2007年04月05日 | 環境・食料問題
ガソリンの年間消費量を10年間で20%削減するという目標を掲げたブッシュ米大統領が、米3大自動車メーカーの首脳と会談し、代替燃料バイオ・エタノールの普及拡大に努める考えで一致したという。
しかし、原料となるトウモロコシの価格が高騰し、エタノールが普及しても温室効果ガスの削減効果は限定的という見方も出るなど、石油依存体質からの脱却と地球温暖化対策の“切り札”に早くも疑問が噴出している。
しかも、米再生可能燃料協会によると、トウモロコシ原料のエタノール生産は現在建設中のプラントが完成しても年114億ガロン程度が限界。トウモロコシの全生産量を投入しても、ガソリン消費を12%減らすだけだという。トウモロコシ価格の高騰によって、「農家が小麦など他の作物からトウモロコシ生産に次々と切り替えている」と米農務省エネルギー政策局は指摘しており、「エタノール・インフレ」とも呼ぶべき物価上昇を招いている。

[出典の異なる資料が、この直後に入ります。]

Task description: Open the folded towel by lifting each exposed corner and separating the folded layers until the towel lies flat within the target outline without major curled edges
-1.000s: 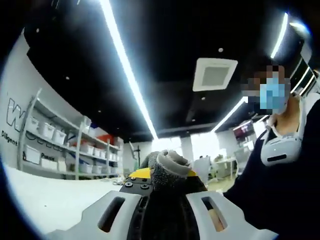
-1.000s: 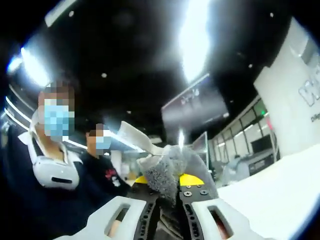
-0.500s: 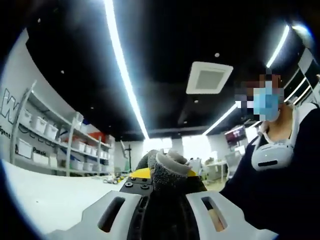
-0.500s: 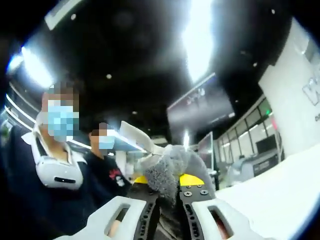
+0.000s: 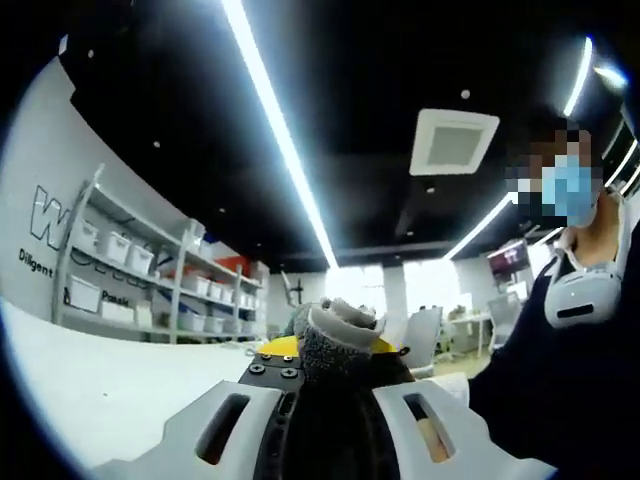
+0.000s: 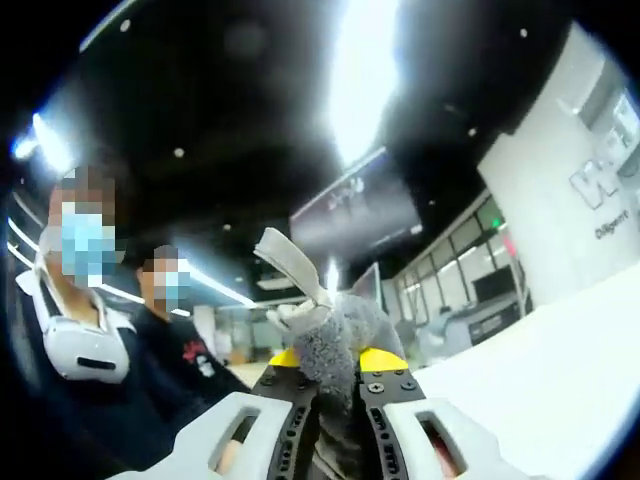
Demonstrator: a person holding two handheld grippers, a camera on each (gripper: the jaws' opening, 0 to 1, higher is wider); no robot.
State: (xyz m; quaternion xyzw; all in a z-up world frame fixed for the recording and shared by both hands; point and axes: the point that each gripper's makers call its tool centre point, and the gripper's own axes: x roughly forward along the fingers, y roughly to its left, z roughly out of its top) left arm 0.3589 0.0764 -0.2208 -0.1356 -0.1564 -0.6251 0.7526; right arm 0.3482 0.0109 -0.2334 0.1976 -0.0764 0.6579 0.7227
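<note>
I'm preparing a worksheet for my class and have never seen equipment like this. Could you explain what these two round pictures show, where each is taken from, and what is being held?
There is no robot here. A person holds a hand-held gripper in each hand, and a small fisheye camera rides on each one, looking forward along its two jaws. That is why both pictures are round and bent.

In the left gripper view, the left hand-held gripper rises from the bottom, shut on a bunched corner of the grey towel. In the right gripper view, the right hand-held gripper pinches another part of the towel, with a white tag sticking up.

Both cameras tilt upward, so you see ceiling lights, storage shelves and masked people nearby. A pale white surface shows low down; nothing can be made out lying on it.
</note>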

以前にも本紙で述べておいたことだが、本来人間や家畜の食料とすべき穀物をエタノール生産に回してでも、現在の車社会を維持しなければならないのだろうか?
国連の資料によると、世界で12億近くの人々が、1日1ドル以下で暮らしており、8億4千万人が飢餓に苦しみ、毎日2万4,000人が命を落としていると言われている。
1日1ドル以下で暮らす人の数と飢餓に苦しむ人の数を2015年までに半減する、という国連の取り組みを考慮すると、トウモロコシをエタノールに変えてまで、車社会を維持しようとする社会のあり方というのは、いかがなものであろう。

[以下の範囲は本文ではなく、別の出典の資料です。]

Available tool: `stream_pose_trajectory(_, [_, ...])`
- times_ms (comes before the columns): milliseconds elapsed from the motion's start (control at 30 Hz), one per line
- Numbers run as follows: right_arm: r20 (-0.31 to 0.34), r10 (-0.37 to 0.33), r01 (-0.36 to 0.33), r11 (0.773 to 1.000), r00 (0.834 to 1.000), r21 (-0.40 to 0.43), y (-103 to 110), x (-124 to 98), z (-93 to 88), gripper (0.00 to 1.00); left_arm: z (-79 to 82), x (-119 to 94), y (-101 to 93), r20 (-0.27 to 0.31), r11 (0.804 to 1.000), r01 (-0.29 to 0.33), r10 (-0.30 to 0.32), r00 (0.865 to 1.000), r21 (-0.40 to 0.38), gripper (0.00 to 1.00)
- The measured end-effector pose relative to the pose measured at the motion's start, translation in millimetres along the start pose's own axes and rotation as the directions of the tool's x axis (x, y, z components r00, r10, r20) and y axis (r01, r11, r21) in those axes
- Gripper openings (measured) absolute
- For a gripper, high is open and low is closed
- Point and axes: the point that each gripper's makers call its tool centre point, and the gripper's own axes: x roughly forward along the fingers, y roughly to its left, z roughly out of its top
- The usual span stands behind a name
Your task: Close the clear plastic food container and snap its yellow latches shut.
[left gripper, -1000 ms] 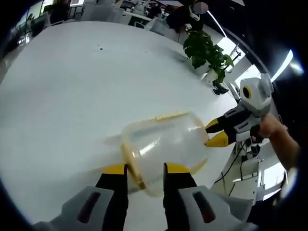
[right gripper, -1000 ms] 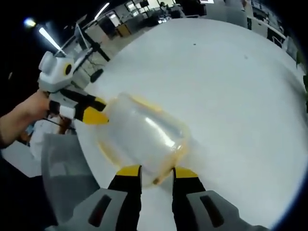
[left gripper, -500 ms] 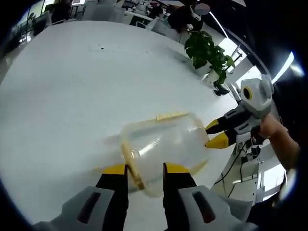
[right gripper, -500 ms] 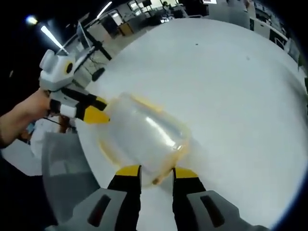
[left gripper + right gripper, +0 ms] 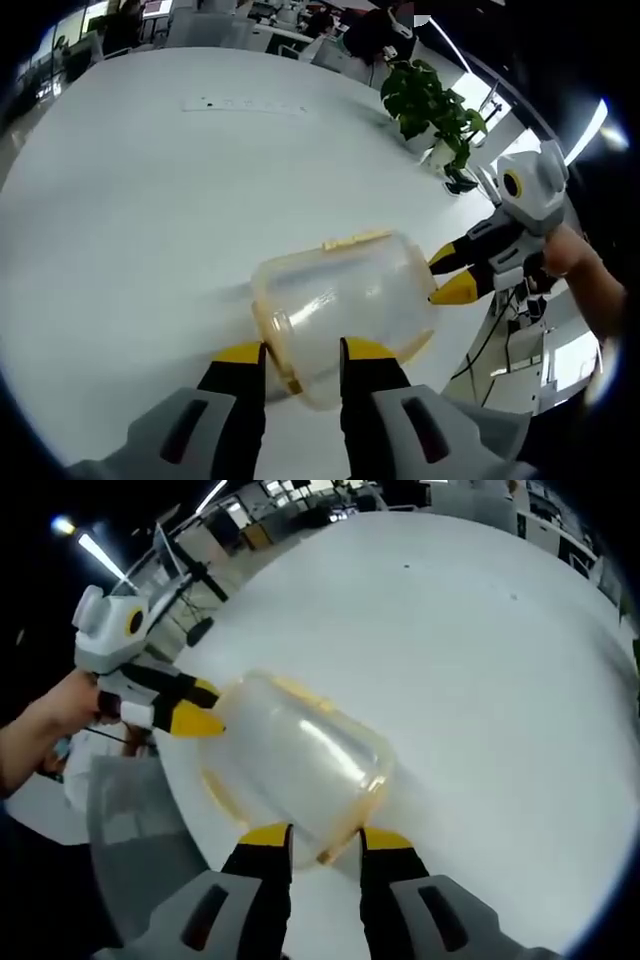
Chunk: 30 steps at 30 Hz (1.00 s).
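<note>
The clear plastic food container [image 5: 340,300] lies on its side just above the white table [image 5: 150,180], held at both ends. A yellow latch [image 5: 357,240] lies along its upper edge and a yellow rim [image 5: 270,330] faces my left gripper [image 5: 300,360], whose jaws are shut on that end. My right gripper [image 5: 448,275] comes in from the right, its yellow tips on the far end. In the right gripper view the container [image 5: 290,765] sits between my right gripper [image 5: 325,840], shut on its edge, and my left gripper [image 5: 198,708] at its other end.
A potted green plant [image 5: 430,105] stands at the table's far right edge. A white strip [image 5: 240,103] lies on the far side of the table. A person's hand [image 5: 50,720] holds the left gripper. A grey panel [image 5: 130,830] stands beyond the table [image 5: 480,660] edge.
Both views have shifted a little, bringing the white strip into the left gripper view. The container and both grips on it look the same.
</note>
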Motion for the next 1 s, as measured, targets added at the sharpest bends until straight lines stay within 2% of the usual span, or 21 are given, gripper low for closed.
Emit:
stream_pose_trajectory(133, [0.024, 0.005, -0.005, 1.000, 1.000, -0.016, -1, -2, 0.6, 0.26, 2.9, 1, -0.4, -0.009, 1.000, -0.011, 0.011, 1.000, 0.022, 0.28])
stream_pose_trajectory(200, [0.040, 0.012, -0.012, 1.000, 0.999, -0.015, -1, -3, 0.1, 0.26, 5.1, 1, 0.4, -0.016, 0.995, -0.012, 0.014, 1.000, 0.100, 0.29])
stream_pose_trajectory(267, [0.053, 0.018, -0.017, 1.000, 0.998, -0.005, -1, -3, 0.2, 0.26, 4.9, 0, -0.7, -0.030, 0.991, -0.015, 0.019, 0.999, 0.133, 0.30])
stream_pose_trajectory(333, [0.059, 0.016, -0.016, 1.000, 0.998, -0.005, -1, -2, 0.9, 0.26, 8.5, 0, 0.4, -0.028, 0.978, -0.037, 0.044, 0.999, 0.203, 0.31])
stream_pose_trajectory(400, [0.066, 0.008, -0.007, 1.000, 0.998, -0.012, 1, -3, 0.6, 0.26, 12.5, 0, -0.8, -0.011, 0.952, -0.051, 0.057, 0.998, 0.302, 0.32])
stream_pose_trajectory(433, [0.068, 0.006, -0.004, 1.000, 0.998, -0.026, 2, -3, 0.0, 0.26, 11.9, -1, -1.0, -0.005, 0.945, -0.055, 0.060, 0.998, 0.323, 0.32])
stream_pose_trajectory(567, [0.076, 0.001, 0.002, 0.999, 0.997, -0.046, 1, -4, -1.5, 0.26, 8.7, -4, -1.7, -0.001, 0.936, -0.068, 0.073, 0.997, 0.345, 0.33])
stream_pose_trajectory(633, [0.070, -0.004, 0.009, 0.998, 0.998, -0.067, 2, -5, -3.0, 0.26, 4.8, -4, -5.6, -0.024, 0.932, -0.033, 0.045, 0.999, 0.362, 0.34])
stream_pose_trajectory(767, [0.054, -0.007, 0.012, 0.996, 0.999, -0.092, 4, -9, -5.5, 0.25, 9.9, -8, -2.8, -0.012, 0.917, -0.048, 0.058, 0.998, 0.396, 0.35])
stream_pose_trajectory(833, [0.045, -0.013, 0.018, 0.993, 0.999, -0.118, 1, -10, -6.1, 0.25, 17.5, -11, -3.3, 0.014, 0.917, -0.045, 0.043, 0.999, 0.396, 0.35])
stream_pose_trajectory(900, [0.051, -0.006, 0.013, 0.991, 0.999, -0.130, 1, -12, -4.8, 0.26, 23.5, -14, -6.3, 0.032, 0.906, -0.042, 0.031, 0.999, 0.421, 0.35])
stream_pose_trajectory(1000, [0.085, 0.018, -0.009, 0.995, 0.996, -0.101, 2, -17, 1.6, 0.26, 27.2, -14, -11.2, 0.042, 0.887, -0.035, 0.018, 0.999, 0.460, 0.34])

しかも、そういう政策を打ち出した途端に、穀物価格が10~20%も上昇しているというのだから、異常というほかはない。また、穀物価格の上昇は、そのまま家畜の飼料代の高騰につながり、肉だけでなく、鶏卵、牛乳などの価格高騰を招くに違いない。
代替エネルギーを模索するならば、廃材や間伐材からのエタノール生産などを模索すべきであろう。願わくは、自然や生物、人間社会への負荷の少ない太陽エネルギーや風力、水力などの自然エネルギーのように再生可能なエネルギーの利用促進がカギではなかろうか。
現代の技術力を駆使すれば、地球環境にやさしく、飢餓や貧困からの脱却も可能な社会の実現は可能であると確信している。